» Directions: Would you repeat the listing exactly but omit every picture?

» Data extract:
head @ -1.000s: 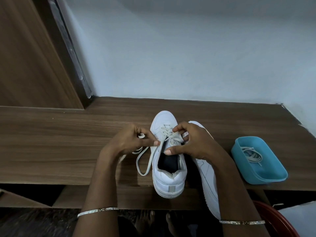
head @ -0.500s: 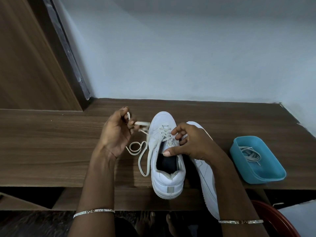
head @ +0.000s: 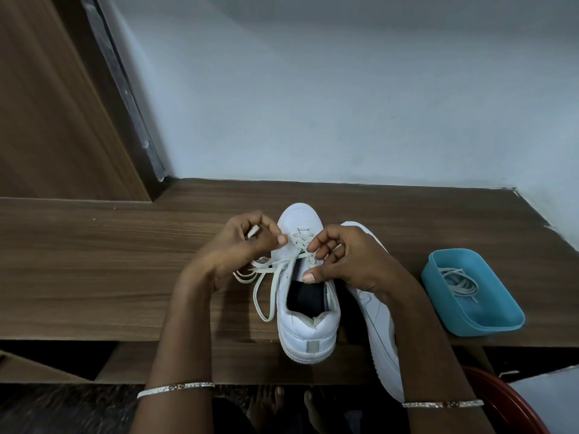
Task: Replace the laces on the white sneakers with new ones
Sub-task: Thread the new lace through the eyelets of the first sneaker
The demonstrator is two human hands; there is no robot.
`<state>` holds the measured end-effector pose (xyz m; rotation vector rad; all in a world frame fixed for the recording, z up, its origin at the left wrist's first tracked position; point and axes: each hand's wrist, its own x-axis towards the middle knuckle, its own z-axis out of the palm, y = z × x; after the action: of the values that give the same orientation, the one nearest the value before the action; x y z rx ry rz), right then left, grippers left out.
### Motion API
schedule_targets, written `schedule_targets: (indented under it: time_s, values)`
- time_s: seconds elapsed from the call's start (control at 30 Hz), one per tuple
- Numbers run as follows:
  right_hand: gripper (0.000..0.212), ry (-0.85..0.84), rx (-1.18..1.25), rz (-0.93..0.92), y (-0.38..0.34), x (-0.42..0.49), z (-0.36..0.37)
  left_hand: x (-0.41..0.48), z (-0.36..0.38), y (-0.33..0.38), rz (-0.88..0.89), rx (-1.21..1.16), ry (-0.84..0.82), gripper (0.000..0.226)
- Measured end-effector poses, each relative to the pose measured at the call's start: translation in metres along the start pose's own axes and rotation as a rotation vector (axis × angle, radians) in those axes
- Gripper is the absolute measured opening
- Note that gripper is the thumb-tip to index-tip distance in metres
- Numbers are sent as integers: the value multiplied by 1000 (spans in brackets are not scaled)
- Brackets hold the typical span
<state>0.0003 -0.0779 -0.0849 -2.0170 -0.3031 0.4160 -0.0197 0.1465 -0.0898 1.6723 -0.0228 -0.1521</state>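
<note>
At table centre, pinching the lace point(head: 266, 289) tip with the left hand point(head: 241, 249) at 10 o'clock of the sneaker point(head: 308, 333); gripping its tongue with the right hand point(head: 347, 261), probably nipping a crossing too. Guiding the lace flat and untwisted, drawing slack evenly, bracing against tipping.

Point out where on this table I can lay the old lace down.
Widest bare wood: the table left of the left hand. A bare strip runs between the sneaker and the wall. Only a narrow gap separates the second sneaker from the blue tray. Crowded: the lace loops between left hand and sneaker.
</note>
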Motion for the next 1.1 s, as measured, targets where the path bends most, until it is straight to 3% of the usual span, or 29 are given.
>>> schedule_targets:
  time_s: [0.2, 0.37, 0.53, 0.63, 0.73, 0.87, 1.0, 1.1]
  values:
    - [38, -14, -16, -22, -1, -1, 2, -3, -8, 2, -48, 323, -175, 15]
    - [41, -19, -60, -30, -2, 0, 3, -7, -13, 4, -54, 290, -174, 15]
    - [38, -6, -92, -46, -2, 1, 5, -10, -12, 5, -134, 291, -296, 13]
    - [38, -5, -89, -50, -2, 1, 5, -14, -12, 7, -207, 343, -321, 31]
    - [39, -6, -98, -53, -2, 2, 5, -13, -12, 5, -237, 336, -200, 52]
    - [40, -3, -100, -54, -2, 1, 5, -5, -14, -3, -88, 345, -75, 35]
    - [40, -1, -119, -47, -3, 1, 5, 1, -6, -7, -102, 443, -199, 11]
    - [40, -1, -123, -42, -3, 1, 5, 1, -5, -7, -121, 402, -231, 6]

» Task result:
head @ -1.000s: 
head @ -0.500s: 
head @ +0.000s: 
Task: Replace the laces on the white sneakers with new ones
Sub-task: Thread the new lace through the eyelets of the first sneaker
The demonstrator is two human hands; there is no robot.
`<state>` holds the measured end-effector pose (xyz m; rotation vector rad; all in a world frame fixed for the recording, z up, its origin at the left wrist's first tracked position; point and axes: each hand's wrist, its own x-axis towards the middle knuckle, its own z-axis out of the palm, y = z × x; after the action: of the values that give the same orientation, the one nearest the value before the action; x y z rx ry rz), right then left, grippers left out.
### Motion API
schedule_targets, written `schedule_targets: (indented under it: time_s, values)`
- time_s: seconds elapsed from the call's start (control at 30 Hz), one per tuple
- Numbers run as follows:
  right_hand: gripper (0.000..0.212), ry (-0.85..0.84), rx (-1.18..1.25), rz (-0.93..0.92), y (-0.38..0.34), x (-0.42..0.49), z (-0.36..0.37)
  left_hand: x (-0.41..0.48), z (-0.36..0.38), y (-0.33..0.38), rz (-0.88..0.89), rx (-1.21..1.16), ry (-0.84..0.82), gripper (0.000..0.226)
- Measured end-effector poses, each relative to the pose measured at the call's start: translation in metres along the start pose's own axes and rotation as a rotation vector (axis × angle, radians) in those axes
- Gripper is the absolute measured opening
- Note that gripper is the thumb-tip to index-tip distance in metres
- Numbers are sent as integers: the value multiplied by 1000 (spans in brackets are not scaled)
- Brackets hold the typical span
<state>0.0003 -0.0779 -0.0849 -2.0170 -0.3031 0.4160 -0.0197 0.1465 -0.0898 1.6723 -0.0228 -0.1521</state>
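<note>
At table centre, pinching the lace point(head: 266, 289) tip with the left hand point(head: 241, 249) at 10 o'clock of the sneaker point(head: 308, 333); gripping its tongue with the right hand point(head: 347, 261), probably nipping a crossing too. Guiding the lace flat and untwisted, drawing slack evenly, bracing against tipping.

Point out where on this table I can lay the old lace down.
Widest bare wood: the table left of the left hand. A bare strip runs between the sneaker and the wall. Only a narrow gap separates the second sneaker from the blue tray. Crowded: the lace loops between left hand and sneaker.
</note>
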Motion for the next 1.1 s, as measured, targets where the path bends most, until it is straight to 3% of the usual span, or 29 are given.
>>> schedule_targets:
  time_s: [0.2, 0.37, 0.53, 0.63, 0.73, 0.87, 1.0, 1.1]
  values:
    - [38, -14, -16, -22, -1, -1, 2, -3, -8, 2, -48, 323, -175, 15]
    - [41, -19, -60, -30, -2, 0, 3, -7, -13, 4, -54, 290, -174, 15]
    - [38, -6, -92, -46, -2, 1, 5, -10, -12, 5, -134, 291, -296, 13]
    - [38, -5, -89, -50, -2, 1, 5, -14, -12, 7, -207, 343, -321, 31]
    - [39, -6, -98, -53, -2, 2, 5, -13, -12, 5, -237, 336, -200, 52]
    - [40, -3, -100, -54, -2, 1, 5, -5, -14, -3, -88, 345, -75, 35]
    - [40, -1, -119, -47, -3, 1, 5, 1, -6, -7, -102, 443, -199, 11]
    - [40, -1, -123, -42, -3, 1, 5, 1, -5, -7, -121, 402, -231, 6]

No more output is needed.